[Start of section]

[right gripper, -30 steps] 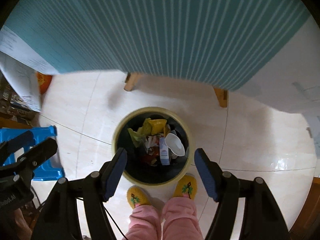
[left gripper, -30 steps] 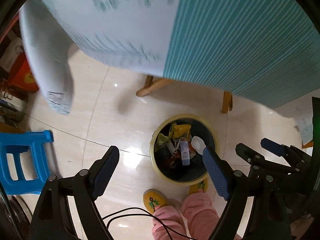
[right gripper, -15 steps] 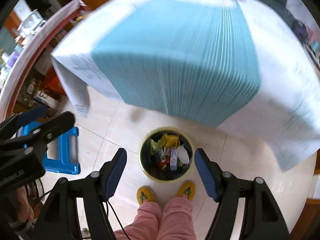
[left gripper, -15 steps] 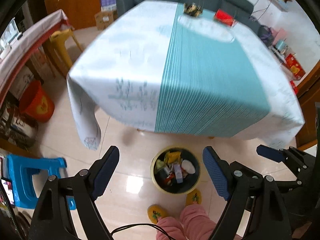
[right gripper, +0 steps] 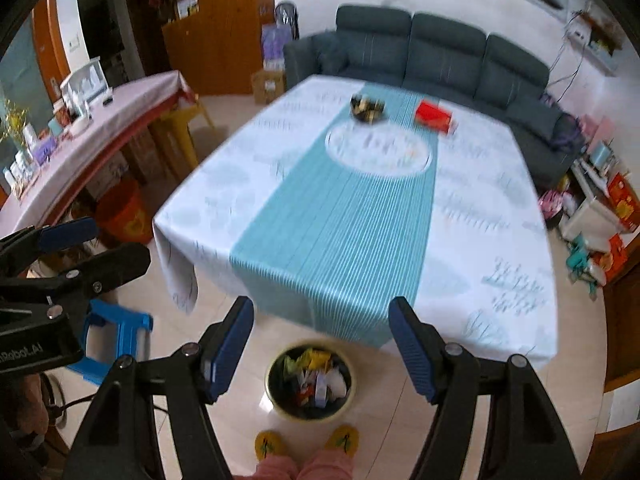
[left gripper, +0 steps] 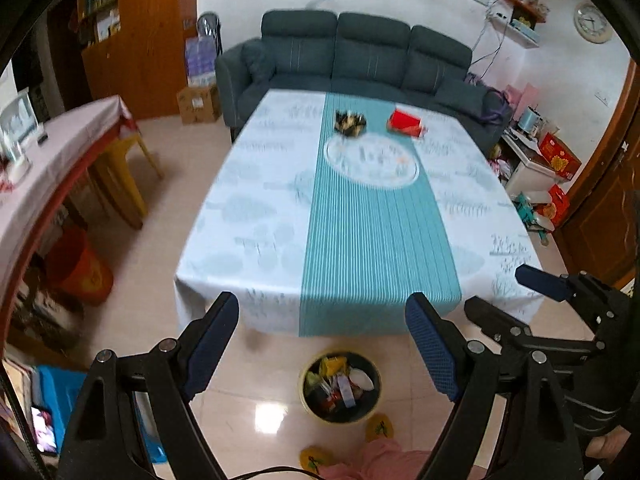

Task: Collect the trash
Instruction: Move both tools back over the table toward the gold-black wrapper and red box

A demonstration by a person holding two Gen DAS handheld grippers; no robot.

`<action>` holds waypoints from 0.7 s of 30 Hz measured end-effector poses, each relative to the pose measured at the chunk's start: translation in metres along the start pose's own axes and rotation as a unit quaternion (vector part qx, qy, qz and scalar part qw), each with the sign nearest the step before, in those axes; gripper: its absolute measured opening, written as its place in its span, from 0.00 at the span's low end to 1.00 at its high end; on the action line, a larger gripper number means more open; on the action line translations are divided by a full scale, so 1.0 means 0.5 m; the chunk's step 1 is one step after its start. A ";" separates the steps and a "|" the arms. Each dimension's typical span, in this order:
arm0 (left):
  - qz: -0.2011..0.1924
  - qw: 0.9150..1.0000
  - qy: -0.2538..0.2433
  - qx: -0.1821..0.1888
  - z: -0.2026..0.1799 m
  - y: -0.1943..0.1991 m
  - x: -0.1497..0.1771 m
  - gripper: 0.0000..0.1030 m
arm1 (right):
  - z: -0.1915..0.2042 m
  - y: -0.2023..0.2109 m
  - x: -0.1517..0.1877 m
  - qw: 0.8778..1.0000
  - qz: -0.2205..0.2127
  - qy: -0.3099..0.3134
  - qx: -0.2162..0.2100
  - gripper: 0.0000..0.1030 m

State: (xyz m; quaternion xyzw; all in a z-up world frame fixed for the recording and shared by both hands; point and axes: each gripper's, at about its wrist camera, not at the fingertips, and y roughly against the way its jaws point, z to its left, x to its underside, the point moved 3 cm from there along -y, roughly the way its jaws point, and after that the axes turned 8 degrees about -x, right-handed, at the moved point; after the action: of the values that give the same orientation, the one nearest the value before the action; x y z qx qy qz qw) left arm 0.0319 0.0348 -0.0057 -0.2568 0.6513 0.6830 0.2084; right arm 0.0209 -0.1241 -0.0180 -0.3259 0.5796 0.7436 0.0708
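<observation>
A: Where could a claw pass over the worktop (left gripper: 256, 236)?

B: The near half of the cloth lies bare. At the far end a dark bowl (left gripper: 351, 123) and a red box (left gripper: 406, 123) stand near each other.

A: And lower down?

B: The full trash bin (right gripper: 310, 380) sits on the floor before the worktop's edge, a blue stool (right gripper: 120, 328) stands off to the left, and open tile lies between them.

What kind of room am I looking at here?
Most likely a home living and dining room: a dark three-seat sofa stands against the wall behind a cloth-covered dining table, and a wall clock hangs nearby.
</observation>
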 end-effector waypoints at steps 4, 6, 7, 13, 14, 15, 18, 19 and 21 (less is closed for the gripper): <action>-0.011 1.000 0.002 0.003 -0.001 0.022 -0.037 0.82 | -0.015 0.040 -0.044 0.999 -0.040 -0.007 0.008 0.68; -0.017 1.000 0.005 -0.002 -0.002 0.025 -0.064 0.82 | -0.024 0.053 -0.059 0.998 -0.054 -0.011 0.011 0.68; -0.018 1.000 0.006 -0.005 -0.003 0.024 -0.071 0.82 | -0.034 0.059 -0.071 0.998 -0.062 -0.013 0.012 0.68; -0.012 1.000 0.014 -0.013 -0.007 -0.017 -0.148 0.82 | -0.096 0.058 -0.144 0.995 -0.094 -0.020 0.015 0.68; -0.011 1.000 0.016 -0.017 -0.008 -0.030 -0.163 0.82 | -0.113 0.052 -0.161 0.995 -0.099 -0.021 0.016 0.68; -0.009 1.000 0.018 -0.023 -0.011 -0.045 -0.181 0.82 | -0.127 0.045 -0.176 0.994 -0.103 -0.022 0.016 0.68; -0.003 0.999 0.028 -0.037 -0.021 -0.095 -0.235 0.82 | -0.186 0.013 -0.241 0.994 -0.109 -0.023 0.011 0.68; -0.001 0.999 0.032 -0.040 -0.024 -0.111 -0.252 0.82 | -0.202 0.004 -0.261 0.994 -0.111 -0.022 0.008 0.68; 0.008 0.998 0.045 -0.045 -0.037 -0.152 -0.297 0.82 | -0.246 -0.021 -0.309 0.993 -0.114 -0.016 0.004 0.68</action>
State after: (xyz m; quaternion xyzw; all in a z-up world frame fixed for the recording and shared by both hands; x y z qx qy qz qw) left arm 0.1966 0.0289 0.0268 -0.2911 0.6306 0.7011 0.1616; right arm 0.1958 -0.1905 0.0469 -0.3777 0.5407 0.7333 0.1652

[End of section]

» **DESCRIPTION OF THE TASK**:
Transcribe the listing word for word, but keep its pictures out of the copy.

» **TASK OUTPUT**:
[right gripper, -30 steps] 
[left gripper, -30 steps] 
[right gripper, -15 steps] 
[left gripper, -15 steps] 
[right gripper, +0 steps] 
[left gripper, +0 steps] 

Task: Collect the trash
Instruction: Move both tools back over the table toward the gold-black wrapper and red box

A demonstration by a person holding two Gen DAS handheld grippers; no robot.

`<action>` holds waypoints from 0.7 s of 30 Hz measured end-effector poses, each relative to the pose measured at the chunk's start: translation in metres along the start pose's own axes and rotation as a unit quaternion (vector part qx, qy, qz and scalar part qw), each with the sign nearest the step before, in those axes; gripper: its absolute measured opening, written as its place in its span, from 0.00 at the span's low end to 1.00 at its high end; on the action line, a larger gripper number means more open; on the action line translations are divided by a full scale, so 1.0 means 0.5 m; the chunk's step 1 is one step after its start. A ";" separates the steps and a "|" the arms. Each dimension's typical span, in this order:
arm0 (left):
  - qz: -0.2011..0.1924
  - qw: 0.9150..1.0000
  - qy: -0.2538..0.2433
  - qx: -0.1821..0.1888
  - z: -0.2026..0.1799 m
  - y: -0.1943..0.1991 m
  - x: -0.1497..0.1771 m
  - gripper: 0.0000..0.1030 m
arm1 (right):
  - z: -0.1915..0.2042 m
  - y: -0.2023..0.2109 m
  - x: -0.1517..0.1877 m
  - qw: 0.8778..1.0000
  - qz: -0.2205..0.2127
  - qy: -0.3099..0.3134
  - qx: -0.2162..0.2100
  - gripper: 0.0000..0.1030 m

State: (xyz m; quaternion xyzw; all in a z-up world frame fixed for the recording and shared by both hands; point and axes: each gripper's, at about its wrist camera, not at the fingertips, and y roughly against the way its jaws point, z to its left, x to its underside, the point moved 3 cm from there along -y, roughly the way its jaws point, and after that the axes turned 8 degrees about -x, right-handed, at the moved point; after the action: of the values that give the same orientation, the one nearest the value before the action; x y z qx qy qz qw) left arm 0.0319 0.0348 -0.0057 -0.2568 0.6513 0.6830 0.2084; right arm 0.0209 -0.1241 -0.0180 -0.3259 0.5796 0.7436 0.0708
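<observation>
A: Where could a claw pass over the worktop (left gripper: 256, 236)?

B: The near half of the cloth lies bare. At the far end a dark bowl (left gripper: 351, 123) and a red box (left gripper: 406, 123) stand near each other.

A: And lower down?

B: The full trash bin (right gripper: 310, 380) sits on the floor before the worktop's edge, a blue stool (right gripper: 120, 328) stands off to the left, and open tile lies between them.

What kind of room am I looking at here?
Most likely a home living and dining room: a dark three-seat sofa stands against the wall behind a cloth-covered dining table, and a wall clock hangs nearby.
</observation>
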 end-effector waypoints at steps 4, 6, 7, 13, 14, 15, 18, 19 and 21 (less is closed for the gripper): <action>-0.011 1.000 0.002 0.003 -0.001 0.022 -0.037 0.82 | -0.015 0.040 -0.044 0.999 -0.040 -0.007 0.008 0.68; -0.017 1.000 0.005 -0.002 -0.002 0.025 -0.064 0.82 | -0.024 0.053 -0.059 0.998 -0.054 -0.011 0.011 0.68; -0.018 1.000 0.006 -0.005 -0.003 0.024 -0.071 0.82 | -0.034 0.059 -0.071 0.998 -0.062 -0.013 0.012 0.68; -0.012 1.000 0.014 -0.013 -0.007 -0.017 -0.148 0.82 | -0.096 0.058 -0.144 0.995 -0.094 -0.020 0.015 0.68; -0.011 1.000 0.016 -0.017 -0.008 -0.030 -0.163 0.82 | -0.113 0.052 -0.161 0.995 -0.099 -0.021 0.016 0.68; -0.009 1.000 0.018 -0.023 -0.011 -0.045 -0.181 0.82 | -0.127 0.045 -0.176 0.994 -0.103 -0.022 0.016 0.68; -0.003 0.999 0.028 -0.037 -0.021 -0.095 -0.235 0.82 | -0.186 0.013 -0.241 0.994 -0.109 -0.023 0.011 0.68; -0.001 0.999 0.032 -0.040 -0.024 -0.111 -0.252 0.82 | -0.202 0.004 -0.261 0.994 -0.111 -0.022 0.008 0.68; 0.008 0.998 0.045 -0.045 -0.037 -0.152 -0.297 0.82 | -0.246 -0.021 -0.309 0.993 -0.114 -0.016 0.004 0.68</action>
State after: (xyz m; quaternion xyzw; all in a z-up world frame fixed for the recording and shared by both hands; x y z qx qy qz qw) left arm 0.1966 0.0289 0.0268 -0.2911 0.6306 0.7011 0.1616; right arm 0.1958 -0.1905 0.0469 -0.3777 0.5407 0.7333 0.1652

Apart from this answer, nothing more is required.